Aslı, ilk başta cesaret edemese de sonunda sormaya karar verdi. “Durumunuz, doğuştan mı?”

Nil, derin bir nefes verdi. “Hayır, bende bir zamanlar sizin gibi her şeyi görüyordum. Bir kaza geçirdim. Ondan sonra dünyam karardı. Aslında bu doğru bir tanım olmadı. Çünkü dünyam karardı sandığımda kocam tüm renkleri bana geri verdi. Ellerinde, göğsünde, kahkahasında gökkuşakları vardı.”

Nihat, buğulanan gözlerini silerken karısının elini daha sıkı tuttu. Aslı’nın da gözleri yaşarmıştı.
“Ameliyatı yok mu peki?”

“Bu adada yok. Diğer yerlere de gidemiyoruz, çocuklar malum.”

Aslı bir süre düşündü ve kararını verdi. “Size yardım edebilirim.”

Çift donup kaldı. Ne söyleyeceklerini bilemez haldeydiler. Konuşan, birkaç dakikanın ardından Nil oldu. “Nasıl yani?”

“Doktoru size getireceğim. Adadan ayrılmanıza gerek yok. Kocanız size tüm renkleri vermiş, ben ise naçizane çocuklarınızın büyüyüp serpilmelerini görmeniz için size yardım edeceğim.”

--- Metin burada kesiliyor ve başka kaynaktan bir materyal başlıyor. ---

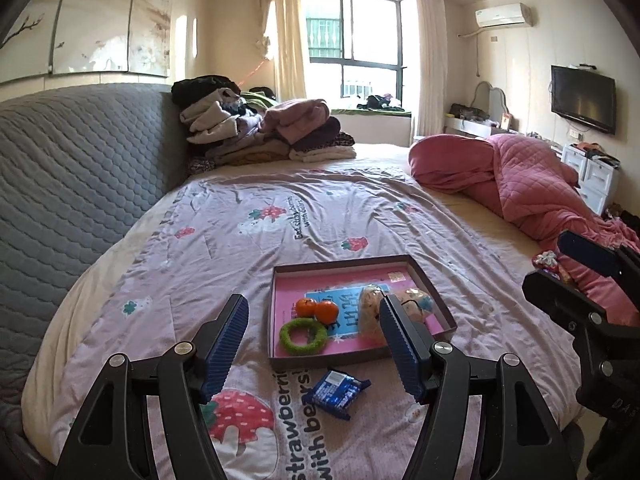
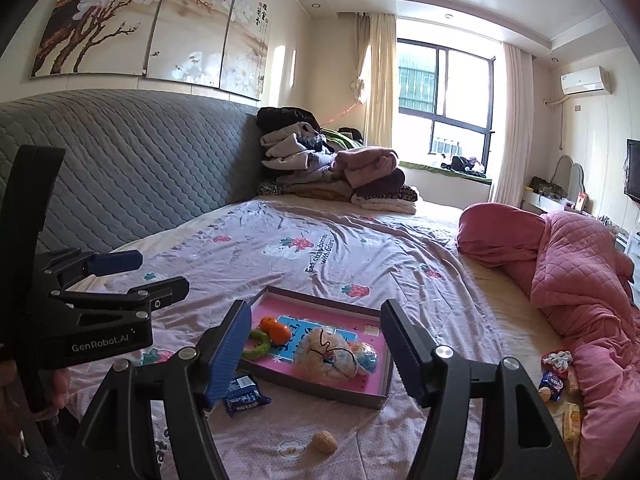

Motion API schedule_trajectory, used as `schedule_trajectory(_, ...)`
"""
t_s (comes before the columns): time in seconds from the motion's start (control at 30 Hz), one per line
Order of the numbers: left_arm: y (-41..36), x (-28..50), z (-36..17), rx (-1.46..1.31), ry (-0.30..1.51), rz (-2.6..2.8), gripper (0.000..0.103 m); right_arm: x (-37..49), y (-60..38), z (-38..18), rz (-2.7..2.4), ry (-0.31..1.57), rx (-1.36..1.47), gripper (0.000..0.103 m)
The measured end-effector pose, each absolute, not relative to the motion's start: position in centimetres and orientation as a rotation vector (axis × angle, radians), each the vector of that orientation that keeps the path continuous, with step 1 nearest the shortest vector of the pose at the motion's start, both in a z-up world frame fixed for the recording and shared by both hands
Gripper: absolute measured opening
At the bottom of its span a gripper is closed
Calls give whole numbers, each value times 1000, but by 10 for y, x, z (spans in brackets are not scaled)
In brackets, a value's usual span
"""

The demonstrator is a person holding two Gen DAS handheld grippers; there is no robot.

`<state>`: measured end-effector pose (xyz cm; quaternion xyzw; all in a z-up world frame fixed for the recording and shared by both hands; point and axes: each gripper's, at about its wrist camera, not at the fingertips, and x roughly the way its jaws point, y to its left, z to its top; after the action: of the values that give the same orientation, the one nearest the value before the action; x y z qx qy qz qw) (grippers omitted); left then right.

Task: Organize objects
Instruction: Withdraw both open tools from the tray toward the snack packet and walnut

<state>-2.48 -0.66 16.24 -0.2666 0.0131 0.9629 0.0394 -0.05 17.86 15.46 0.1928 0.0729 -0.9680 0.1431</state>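
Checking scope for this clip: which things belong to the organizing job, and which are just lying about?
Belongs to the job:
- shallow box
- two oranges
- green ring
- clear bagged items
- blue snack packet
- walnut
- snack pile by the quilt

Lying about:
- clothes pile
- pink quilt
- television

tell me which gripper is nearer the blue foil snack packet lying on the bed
Left. The blue foil snack packet lies just beyond the open left gripper, between its fingers; the open right gripper sits farther to its right.
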Motion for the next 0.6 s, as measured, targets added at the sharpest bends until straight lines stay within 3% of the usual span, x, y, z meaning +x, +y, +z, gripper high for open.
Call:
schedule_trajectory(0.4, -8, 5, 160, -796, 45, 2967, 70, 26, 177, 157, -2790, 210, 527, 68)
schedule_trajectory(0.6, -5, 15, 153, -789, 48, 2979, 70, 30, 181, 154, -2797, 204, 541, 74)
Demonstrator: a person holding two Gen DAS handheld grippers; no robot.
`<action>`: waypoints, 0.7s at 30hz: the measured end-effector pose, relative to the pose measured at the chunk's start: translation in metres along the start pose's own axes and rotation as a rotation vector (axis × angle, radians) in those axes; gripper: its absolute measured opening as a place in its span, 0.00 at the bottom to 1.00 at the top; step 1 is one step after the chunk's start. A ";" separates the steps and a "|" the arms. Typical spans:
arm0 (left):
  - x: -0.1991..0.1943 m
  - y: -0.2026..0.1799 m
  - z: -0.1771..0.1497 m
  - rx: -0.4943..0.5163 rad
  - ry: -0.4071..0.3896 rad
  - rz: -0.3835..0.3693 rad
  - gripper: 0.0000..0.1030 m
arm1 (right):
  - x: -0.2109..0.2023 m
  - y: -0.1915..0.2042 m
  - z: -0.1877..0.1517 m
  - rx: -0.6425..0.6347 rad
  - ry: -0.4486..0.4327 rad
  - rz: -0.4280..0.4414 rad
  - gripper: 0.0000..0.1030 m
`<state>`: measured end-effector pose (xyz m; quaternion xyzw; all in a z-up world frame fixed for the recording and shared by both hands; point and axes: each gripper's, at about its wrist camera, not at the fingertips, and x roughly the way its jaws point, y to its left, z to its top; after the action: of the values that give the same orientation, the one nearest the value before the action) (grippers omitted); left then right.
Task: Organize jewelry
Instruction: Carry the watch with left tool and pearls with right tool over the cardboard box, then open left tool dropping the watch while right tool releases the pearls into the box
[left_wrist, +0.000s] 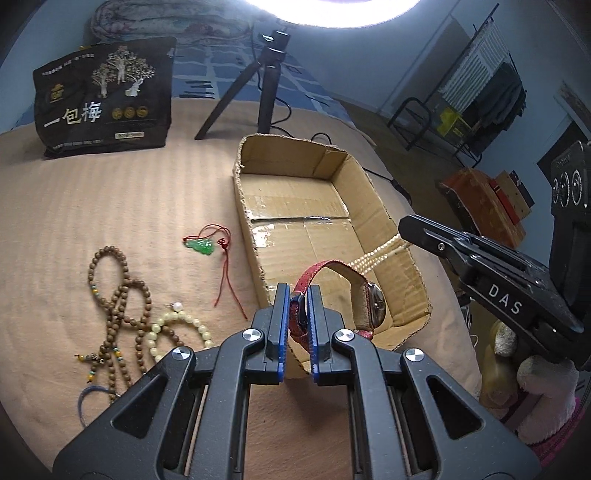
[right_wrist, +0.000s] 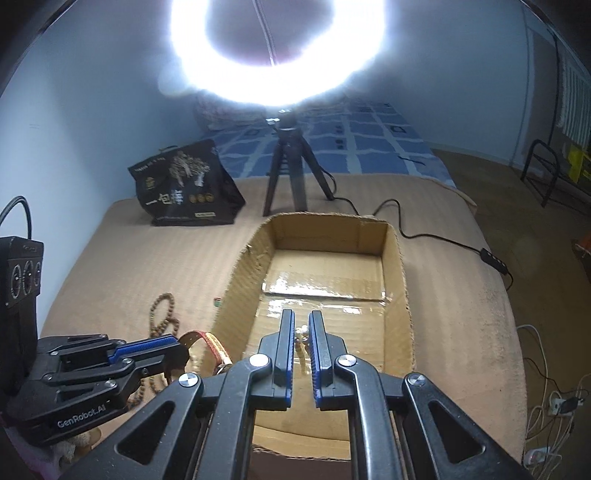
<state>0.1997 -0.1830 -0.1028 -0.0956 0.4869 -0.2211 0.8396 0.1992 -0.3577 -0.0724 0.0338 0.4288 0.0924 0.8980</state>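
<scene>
Only in the left wrist view were the jade pendant, wooden bead strands and pale bead bracelet seen together on the bed. The cardboard box held nothing on its floor. The left gripper was closed on the red-strapped watch between its jaws, over the box's near corner. The right gripper was clamped on a pearl strand above the box.

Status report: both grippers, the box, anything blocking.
Left gripper shut on red-strap watch. Right gripper shut on pearl strand. Both over cardboard box. Box floor unobstructed.
</scene>
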 end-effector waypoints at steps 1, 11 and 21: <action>0.002 0.000 -0.001 0.001 0.002 -0.002 0.07 | 0.001 -0.001 0.000 0.003 0.002 -0.002 0.05; 0.005 -0.004 0.000 0.023 0.002 -0.013 0.29 | 0.000 -0.004 -0.001 0.012 -0.004 -0.024 0.45; 0.000 0.001 -0.005 0.056 -0.004 0.035 0.29 | -0.004 -0.003 -0.002 0.012 -0.015 -0.031 0.54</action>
<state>0.1959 -0.1816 -0.1058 -0.0638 0.4805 -0.2198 0.8466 0.1954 -0.3612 -0.0705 0.0332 0.4231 0.0759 0.9023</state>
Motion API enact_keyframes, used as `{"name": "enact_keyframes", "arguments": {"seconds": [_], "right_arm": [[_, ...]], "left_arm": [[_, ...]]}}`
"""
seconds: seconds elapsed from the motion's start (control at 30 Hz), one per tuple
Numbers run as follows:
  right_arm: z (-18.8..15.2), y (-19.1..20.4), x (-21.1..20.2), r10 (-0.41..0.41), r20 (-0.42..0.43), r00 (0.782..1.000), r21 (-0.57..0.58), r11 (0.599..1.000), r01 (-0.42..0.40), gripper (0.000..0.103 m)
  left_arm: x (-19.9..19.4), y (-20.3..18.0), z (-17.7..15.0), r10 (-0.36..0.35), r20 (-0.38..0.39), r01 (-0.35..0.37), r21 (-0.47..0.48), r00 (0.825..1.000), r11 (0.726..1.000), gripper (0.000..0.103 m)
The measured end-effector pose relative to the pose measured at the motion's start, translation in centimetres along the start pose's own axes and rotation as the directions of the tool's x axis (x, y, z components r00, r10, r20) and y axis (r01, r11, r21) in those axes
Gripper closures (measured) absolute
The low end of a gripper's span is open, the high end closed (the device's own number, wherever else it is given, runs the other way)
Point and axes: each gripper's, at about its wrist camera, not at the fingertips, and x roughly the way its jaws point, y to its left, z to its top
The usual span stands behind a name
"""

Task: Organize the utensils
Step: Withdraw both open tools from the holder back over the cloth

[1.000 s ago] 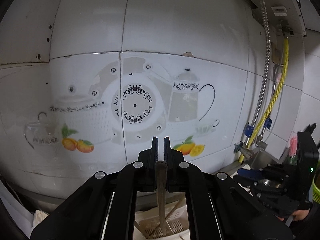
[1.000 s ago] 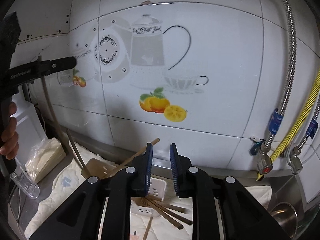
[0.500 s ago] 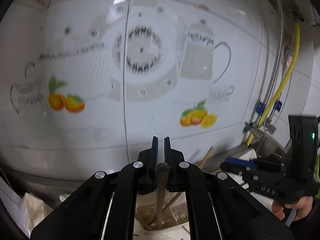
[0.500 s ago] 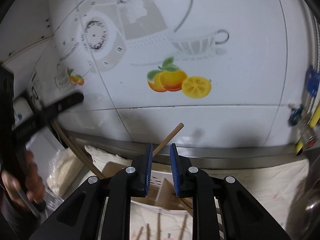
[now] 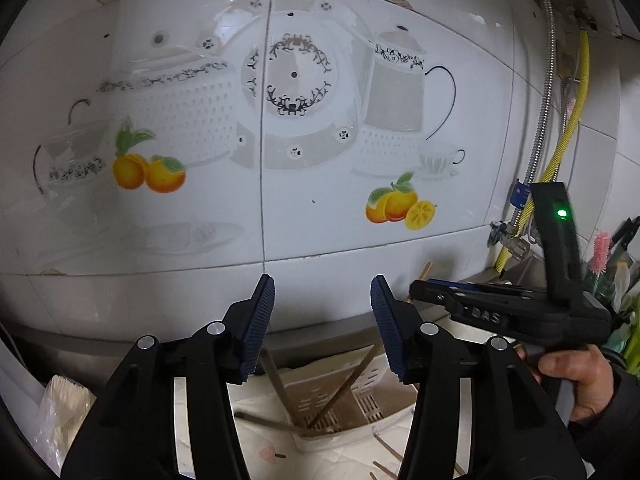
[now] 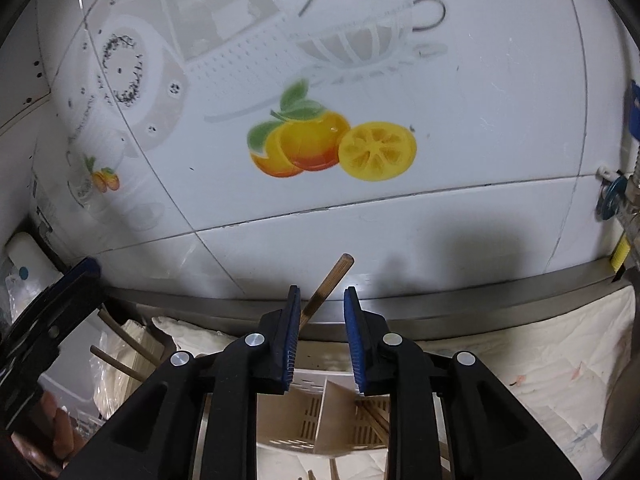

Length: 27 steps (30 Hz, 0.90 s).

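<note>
One word, "DAS", on the right gripper point(image 5: 436, 294); jaws opening.

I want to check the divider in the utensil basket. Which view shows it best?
The right wrist view: the divider shows between the claw arms, splitting the basket. The left wrist view shows the basket and sticks, no clear divider.

A: How does the left gripper point(image 5: 322, 316) stand?
B: Tilted downward, jaws opening, nothing between its pads

A: And the right gripper point(image 6: 320, 328)?
B: Also angled down, jaws opening narrowly, a hand point(image 5: 576, 380) gripping its handle
</note>
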Motion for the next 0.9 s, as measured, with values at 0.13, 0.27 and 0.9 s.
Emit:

“Siz ciddi misiniz? Bunu yapabilir misiniz?”

Aslı, kafa salladı. Daha sonra Nil için sesli bir şekilde ciddi olduğunu söyledi. Karı koca sevinçten havalara uçmuştu. İçeriden koşup gelen çocuklara durumu anlattıklarında çocukların heyecanı görülmeye değerdi.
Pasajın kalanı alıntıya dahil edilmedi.